Your instructions
Exactly the lines from the beginning of the material to the line with "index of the" are to be repeated, both ends included.

Recorded information

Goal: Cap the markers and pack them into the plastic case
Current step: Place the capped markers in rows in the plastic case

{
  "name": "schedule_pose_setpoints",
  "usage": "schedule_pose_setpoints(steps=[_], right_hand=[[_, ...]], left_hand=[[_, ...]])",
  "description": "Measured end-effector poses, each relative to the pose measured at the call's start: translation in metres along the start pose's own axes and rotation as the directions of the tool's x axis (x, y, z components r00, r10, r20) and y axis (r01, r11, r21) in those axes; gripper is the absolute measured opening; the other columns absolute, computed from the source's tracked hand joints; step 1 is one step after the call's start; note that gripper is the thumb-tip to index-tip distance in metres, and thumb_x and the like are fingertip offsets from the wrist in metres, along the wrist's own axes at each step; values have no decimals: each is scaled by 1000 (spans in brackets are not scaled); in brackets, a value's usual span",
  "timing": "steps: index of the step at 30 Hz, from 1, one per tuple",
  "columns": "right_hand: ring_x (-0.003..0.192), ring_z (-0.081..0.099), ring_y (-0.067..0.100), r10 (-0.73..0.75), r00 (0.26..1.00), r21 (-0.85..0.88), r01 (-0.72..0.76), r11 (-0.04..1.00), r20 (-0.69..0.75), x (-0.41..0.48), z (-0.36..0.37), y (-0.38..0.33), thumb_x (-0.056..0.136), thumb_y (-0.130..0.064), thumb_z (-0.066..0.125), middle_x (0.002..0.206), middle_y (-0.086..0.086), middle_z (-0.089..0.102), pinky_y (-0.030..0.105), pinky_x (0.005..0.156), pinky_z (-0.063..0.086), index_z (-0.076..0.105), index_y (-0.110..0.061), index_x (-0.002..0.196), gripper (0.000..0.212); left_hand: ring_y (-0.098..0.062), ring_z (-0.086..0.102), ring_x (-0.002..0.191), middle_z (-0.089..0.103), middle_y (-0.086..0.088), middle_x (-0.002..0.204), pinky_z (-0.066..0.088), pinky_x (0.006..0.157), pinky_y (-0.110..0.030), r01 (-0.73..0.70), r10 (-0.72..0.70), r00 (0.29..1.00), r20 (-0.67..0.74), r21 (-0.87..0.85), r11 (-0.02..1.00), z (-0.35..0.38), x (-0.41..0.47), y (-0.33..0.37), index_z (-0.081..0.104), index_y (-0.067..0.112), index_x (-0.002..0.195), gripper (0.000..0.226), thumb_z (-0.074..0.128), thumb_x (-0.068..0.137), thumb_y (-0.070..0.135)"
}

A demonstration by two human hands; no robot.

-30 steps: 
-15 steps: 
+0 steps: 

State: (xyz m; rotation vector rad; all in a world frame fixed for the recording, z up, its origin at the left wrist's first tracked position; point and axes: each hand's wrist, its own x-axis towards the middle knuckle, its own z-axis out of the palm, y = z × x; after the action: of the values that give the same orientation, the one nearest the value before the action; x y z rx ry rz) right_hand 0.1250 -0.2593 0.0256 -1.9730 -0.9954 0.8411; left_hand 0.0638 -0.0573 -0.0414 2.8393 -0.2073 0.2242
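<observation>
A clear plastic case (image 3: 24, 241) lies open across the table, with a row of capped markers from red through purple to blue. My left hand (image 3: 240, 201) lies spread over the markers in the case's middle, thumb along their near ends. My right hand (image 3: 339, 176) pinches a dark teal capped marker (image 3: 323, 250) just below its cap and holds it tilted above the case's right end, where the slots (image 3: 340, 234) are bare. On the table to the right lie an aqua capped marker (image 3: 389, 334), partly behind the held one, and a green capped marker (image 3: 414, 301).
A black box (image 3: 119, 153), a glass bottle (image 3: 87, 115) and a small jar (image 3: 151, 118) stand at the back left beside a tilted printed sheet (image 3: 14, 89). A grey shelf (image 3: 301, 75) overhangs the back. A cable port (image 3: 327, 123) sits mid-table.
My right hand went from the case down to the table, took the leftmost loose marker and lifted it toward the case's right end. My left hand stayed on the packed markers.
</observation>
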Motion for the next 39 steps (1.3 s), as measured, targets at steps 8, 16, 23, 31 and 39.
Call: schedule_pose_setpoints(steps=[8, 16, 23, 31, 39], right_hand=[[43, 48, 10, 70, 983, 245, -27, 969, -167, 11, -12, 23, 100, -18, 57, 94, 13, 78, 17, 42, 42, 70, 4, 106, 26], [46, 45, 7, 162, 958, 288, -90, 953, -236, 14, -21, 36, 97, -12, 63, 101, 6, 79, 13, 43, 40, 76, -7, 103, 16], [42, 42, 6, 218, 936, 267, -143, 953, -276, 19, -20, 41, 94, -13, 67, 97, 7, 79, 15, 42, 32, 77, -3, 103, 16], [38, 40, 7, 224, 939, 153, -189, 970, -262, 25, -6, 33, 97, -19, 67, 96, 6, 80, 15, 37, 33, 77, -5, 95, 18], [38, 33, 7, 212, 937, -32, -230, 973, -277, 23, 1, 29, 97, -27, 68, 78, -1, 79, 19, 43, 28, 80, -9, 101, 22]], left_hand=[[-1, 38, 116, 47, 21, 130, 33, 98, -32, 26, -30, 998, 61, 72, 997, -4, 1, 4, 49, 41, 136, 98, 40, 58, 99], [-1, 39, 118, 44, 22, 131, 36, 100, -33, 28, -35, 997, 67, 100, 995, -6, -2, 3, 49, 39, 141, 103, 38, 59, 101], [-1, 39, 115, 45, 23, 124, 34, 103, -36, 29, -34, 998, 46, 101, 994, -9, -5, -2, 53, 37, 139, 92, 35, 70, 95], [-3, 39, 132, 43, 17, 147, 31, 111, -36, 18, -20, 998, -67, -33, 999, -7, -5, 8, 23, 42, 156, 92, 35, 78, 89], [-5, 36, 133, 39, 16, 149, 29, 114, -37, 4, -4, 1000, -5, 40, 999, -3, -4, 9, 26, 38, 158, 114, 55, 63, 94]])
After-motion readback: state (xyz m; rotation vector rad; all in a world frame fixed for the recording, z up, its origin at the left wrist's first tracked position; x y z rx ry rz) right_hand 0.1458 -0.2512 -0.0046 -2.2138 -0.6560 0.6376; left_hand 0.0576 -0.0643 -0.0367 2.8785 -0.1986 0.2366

Your solution
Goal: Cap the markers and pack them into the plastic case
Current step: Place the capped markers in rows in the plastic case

{
  "name": "schedule_pose_setpoints",
  "usage": "schedule_pose_setpoints(steps=[_], right_hand=[[_, ...]], left_hand=[[_, ...]])",
  "description": "Measured end-effector poses, each relative to the pose measured at the call's start: translation in metres along the start pose's own axes and rotation as the directions of the tool's x axis (x, y, z components r00, r10, r20) and y axis (r01, r11, r21) in those axes; gripper is the absolute measured opening; the other columns absolute, computed from the source's tracked hand joints; step 1 is one step after the call's start; note that gripper is the thumb-tip to index-tip distance in metres, and thumb_x and the like are fingertip offsets from the wrist in metres, along the wrist's own axes at each step; values have no decimals: each is scaled by 1000 (spans in brackets are not scaled); in brackets, a value's usual span",
  "timing": "steps: index of the step at 30 Hz, from 1, one per tuple",

No more output is given for this exercise.